Preoperative diagnosis of the histopathology of parotid tumors is clinically important for surgery and predicting prognosis. It is still difficult to diagnose parotid tumors preoperatively, however. Fine-needle aspiration cytology, a common diagnostic method used for parotid gland tumors, however, reveals low accuracy and sensitivity, especially for benign lesions.19 As for pleomorphic adenoma, prolonged delay can lead to malignant change. In a case of malignant mass, total parotidectomy should be performed without delay.20 In Warthin's tumors, enucleation should be performed when the diagnosis is revealed preoperatively.21
Warthin's tumor has been known as the second most common benign tumor of the parotid gland after pleomorphic adenoma. It occurs usually in middle-aged and older men in the parotid gland, involving the inferior pole of the gland.22 Warthin's tumor shows multicentric occurrence. The mass reveals well-defined margins with a variable number of cysts filled with mucous fluid. The tumor occasionally contains focal hemorrhage and necrosis.
MR imaging can clearly show the morphology of parotid gland tumor.
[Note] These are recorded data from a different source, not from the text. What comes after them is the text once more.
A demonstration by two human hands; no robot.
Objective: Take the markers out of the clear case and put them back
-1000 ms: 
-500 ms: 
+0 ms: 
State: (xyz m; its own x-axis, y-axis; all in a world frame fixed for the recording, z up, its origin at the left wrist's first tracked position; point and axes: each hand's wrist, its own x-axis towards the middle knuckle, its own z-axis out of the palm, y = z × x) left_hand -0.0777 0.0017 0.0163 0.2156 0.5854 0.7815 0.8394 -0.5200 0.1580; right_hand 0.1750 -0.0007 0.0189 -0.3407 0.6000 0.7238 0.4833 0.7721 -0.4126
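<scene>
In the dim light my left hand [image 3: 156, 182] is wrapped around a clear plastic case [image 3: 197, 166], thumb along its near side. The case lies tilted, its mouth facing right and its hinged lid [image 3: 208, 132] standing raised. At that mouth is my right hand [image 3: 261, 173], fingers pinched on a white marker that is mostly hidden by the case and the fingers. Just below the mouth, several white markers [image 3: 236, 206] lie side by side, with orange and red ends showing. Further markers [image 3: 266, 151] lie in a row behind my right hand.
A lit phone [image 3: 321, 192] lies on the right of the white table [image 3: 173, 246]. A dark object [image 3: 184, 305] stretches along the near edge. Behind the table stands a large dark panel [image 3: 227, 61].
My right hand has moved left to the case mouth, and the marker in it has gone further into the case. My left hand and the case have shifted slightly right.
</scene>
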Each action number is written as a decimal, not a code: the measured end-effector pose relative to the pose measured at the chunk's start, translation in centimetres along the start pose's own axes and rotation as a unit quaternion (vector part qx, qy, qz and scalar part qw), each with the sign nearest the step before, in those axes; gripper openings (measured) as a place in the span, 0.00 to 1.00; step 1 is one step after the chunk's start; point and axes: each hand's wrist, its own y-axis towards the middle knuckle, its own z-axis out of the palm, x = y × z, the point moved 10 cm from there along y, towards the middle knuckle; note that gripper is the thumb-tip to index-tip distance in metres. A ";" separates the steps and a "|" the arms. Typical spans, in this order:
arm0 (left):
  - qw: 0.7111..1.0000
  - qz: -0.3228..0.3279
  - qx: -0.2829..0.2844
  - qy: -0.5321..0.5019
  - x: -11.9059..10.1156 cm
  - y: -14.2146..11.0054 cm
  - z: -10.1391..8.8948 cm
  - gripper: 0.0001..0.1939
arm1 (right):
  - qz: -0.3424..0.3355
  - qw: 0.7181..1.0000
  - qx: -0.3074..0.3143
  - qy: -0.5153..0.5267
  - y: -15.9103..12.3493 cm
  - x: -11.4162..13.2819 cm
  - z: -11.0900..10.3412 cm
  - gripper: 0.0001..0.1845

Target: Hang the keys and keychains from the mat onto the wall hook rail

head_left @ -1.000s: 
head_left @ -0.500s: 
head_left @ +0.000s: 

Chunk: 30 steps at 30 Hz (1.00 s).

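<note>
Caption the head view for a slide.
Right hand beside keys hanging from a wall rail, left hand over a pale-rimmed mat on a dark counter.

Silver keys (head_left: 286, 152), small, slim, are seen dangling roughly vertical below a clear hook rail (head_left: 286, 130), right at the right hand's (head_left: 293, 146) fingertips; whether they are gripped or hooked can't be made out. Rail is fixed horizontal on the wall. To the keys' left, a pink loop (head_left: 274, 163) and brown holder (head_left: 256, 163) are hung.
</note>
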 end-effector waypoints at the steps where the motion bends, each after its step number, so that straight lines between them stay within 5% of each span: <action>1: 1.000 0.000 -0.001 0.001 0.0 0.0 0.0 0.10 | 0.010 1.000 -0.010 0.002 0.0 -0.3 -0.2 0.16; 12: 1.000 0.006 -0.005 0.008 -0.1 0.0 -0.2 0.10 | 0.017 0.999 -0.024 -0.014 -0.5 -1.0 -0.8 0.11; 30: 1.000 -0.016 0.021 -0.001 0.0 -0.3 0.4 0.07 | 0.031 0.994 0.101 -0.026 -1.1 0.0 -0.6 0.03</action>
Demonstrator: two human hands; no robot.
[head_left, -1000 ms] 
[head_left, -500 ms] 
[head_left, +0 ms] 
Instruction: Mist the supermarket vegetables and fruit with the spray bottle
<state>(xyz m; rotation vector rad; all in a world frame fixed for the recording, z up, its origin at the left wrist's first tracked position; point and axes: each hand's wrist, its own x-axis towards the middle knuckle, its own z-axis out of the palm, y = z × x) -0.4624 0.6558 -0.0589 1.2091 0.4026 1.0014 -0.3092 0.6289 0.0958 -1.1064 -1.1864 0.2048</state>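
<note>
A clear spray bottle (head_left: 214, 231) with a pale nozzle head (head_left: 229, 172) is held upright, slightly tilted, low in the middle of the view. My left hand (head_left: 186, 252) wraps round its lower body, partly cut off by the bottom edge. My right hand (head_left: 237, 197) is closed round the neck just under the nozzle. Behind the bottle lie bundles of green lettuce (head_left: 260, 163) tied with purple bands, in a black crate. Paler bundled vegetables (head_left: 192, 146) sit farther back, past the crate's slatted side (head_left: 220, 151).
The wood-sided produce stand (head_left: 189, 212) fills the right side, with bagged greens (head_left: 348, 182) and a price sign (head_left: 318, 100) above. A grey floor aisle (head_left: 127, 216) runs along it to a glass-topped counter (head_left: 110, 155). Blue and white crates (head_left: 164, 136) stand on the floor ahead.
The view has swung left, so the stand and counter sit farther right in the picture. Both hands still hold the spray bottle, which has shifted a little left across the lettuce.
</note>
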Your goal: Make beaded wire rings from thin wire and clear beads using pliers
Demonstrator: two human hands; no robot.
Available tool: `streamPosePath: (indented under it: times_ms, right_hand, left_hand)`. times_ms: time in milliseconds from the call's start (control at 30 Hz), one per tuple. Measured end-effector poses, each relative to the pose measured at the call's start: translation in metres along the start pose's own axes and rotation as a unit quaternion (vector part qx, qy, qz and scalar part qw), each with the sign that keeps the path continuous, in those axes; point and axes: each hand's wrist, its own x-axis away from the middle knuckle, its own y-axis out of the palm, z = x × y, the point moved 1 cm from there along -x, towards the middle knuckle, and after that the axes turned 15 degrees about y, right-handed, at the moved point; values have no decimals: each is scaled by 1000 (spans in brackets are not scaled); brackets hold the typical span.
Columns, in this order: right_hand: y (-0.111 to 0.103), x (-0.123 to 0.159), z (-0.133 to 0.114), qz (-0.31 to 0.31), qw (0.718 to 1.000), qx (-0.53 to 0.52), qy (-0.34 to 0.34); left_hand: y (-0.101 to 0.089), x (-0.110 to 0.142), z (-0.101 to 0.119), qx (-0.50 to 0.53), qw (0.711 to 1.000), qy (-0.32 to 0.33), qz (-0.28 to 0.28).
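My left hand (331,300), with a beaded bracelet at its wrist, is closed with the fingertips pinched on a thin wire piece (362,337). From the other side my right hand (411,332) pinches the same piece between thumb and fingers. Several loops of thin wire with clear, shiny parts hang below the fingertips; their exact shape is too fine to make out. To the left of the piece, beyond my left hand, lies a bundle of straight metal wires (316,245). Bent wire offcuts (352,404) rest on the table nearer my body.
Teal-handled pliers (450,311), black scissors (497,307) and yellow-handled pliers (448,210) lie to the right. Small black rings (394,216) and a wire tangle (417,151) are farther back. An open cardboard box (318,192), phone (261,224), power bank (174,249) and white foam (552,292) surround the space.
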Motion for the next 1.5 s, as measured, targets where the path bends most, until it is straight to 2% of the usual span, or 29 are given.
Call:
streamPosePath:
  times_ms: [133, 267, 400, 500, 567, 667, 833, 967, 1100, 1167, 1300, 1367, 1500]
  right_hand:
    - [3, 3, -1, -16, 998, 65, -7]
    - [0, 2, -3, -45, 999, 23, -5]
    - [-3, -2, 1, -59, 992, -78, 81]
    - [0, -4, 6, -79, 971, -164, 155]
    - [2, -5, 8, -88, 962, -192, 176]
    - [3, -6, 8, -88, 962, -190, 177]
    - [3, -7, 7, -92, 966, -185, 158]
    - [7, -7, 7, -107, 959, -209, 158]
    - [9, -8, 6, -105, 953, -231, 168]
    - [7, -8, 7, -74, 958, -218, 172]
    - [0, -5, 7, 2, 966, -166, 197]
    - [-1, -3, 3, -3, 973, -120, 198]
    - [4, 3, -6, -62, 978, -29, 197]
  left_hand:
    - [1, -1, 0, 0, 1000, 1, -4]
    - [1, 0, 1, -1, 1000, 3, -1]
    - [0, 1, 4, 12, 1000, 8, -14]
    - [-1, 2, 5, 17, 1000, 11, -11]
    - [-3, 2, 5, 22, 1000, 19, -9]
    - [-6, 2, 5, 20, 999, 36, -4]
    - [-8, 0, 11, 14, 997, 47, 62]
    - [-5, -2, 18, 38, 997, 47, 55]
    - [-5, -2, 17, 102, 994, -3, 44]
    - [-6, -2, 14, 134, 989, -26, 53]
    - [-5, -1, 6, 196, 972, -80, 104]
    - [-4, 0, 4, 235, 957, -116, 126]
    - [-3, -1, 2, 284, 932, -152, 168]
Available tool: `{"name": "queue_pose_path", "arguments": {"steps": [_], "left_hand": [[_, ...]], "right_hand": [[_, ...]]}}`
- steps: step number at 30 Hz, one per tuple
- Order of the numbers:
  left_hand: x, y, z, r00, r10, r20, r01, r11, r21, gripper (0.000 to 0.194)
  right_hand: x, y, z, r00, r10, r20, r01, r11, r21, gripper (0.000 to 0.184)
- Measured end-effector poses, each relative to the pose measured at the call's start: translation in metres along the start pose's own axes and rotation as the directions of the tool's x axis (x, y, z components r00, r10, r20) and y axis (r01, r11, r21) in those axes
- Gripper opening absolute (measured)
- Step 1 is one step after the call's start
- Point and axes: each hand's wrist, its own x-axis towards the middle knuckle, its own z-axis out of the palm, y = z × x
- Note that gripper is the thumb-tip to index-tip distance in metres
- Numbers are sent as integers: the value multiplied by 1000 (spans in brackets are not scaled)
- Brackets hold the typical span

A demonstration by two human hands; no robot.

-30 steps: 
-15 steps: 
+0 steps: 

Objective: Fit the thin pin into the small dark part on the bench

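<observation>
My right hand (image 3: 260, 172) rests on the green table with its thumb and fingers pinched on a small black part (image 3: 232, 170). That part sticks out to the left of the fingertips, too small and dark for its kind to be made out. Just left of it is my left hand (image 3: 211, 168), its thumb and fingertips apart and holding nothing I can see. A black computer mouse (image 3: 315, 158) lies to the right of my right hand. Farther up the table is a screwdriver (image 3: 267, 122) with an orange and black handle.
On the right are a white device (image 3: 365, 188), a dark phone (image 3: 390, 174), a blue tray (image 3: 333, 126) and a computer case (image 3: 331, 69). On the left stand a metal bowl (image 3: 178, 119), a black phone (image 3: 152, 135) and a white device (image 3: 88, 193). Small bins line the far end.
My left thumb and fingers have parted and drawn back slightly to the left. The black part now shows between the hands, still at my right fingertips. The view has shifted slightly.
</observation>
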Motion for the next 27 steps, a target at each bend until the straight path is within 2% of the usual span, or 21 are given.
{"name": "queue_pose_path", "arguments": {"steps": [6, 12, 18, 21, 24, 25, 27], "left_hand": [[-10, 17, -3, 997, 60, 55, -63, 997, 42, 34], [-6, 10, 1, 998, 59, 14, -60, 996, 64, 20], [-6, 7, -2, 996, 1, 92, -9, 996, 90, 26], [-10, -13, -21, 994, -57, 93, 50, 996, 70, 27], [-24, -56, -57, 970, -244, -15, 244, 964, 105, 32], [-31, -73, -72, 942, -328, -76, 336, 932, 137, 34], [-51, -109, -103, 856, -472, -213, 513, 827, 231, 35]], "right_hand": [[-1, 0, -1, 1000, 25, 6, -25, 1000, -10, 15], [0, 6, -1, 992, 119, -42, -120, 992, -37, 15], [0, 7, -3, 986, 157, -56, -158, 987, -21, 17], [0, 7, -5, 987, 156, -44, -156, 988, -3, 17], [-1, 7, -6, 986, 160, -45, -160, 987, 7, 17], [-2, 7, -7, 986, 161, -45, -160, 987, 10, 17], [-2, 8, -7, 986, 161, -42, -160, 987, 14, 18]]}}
However, it has been known that MR imaging alone is difficult to differentiate benign and malignant tumors, and that a pathologic diagnosis by MR imaging is beyond the diagnosis.23 Thus, dynamic contrast-enhanced and diffusion-weighted imaging methods has been studied for differentiate salivary gland tumors.24 The cellular components containing proteinous microcystic cysts with foamy cells, red cells, and neutrophils were recognized as hyperintensity foci on T1-weighted images and hypointense areas on T2-weighted images. Warthin tumor showed early enhancement and a high washout ratio on dynamic contrast-enhanced images. On DWI and the ADC map images, diffusion restriction of Warthin's tumors has been known as significantly lower than that of malignant tumors, especially in the case of high epithelial and lymphoid stroma with microscopic slitlike cysts filled with proteinous fluid.25 In case of large cysts showing freely movable fluid, there was no diffusion restriction. Highly viscosous contents, such as dense proteinous secretions, show lower ADC values than those of serous fluid.26
Our study has some limitations. First, the number of patients recruited was relatively small as was the number of types of parotid gland tumors included. We suggest a further large-scale study be conducted to confirm our findings. Second, we used a commercially available workstation (using Syngo.Via, Siemens Healthcare) for leakage correction. T2*-weighted acquisitions obtained by DSC perfusion MR imaging commonly have significant T1 sensitivity, and as such any contrast leakage produces artifactual elevations in the signal time course curve. Different approaches have been proposed to reduce the error introduced by contrast agent extravasation, these include, the use of preload-correction, double-echo acquisition, parametric modeling of dynamic response, and T1- and T2*-dominant extravasation correction.2728 In particular, for extracranial tumors, severe leakage of contrast agent means that perfusion imaging evaluations depend on the imaging and data processing methods used. In the present study, CBV maps were not obtained due to incomplete correction of contrast medium leakage. Further studies are required to avoid artifactually low calculation of blood volume of the tumor due to contrast leakage. Third, because ASL and dynamic contrast-enhanced MR imaging were not performed, we could not compare the diagnostic accuracies of ASL, dynamic contrast-enhanced MR imaging, and DSC perfusion MR imaging. Fourth, no intra- or inter-observer kappa statistics were obtained due to the sizes of individual categories. Fifth, accurate comparisons with the findings of Razek et al.1011 were not possible because of the different conditions used.
In conclusion, Warthin's tumor tended to have higher DSC% values than malignant parotid tumors, however, was not statistically different from malignant tumors on DSC MR imaging. In conclusion, DSC MR imaging seems to be difficult to differentiate of Warthin's tumor and malignant tumors in the parotid gland.

Figures and Tables

Fig. 1

59-year-old man with Warhin's tumor.

(A) Dynamic susceptibility contrast (DSC) perfusion MR image with region-of-interest (ROI) localization. Axial susceptibility perfusion weighted MR image shows the ROI is drawn by hand around the margin of the solid component of the parotid tumor. (B) DSC% from time-signal intensity curve of the tumor was 90.36%.
kmj-34-38-g001
Fig. 2

53-year-old woman with adenocarcinoma.

(A) Dynamic susceptibility contrast (DSC) perfusion MR image with region-of-interest localization.
(B) DSC% from time-signal intensity curve of the tumor was 83.38%.
kmj-34-38-g002
Fig. 3

Box and whisker plots showing quantitative measurements of %DSC of Warthin's tumor and malignant tumors. %DSC was higher in Warthin's tumor (76.11 ± 20.29) than malignant tumors (62.82 ± 12.03). However, there was no significant difference between Warthin's tumor and malignant tumors (P = 0.437).

kmj-34-38-g003

ACKNOWLEDGMENT

This work was supported by a 2-year Research Grant of Pusan National University.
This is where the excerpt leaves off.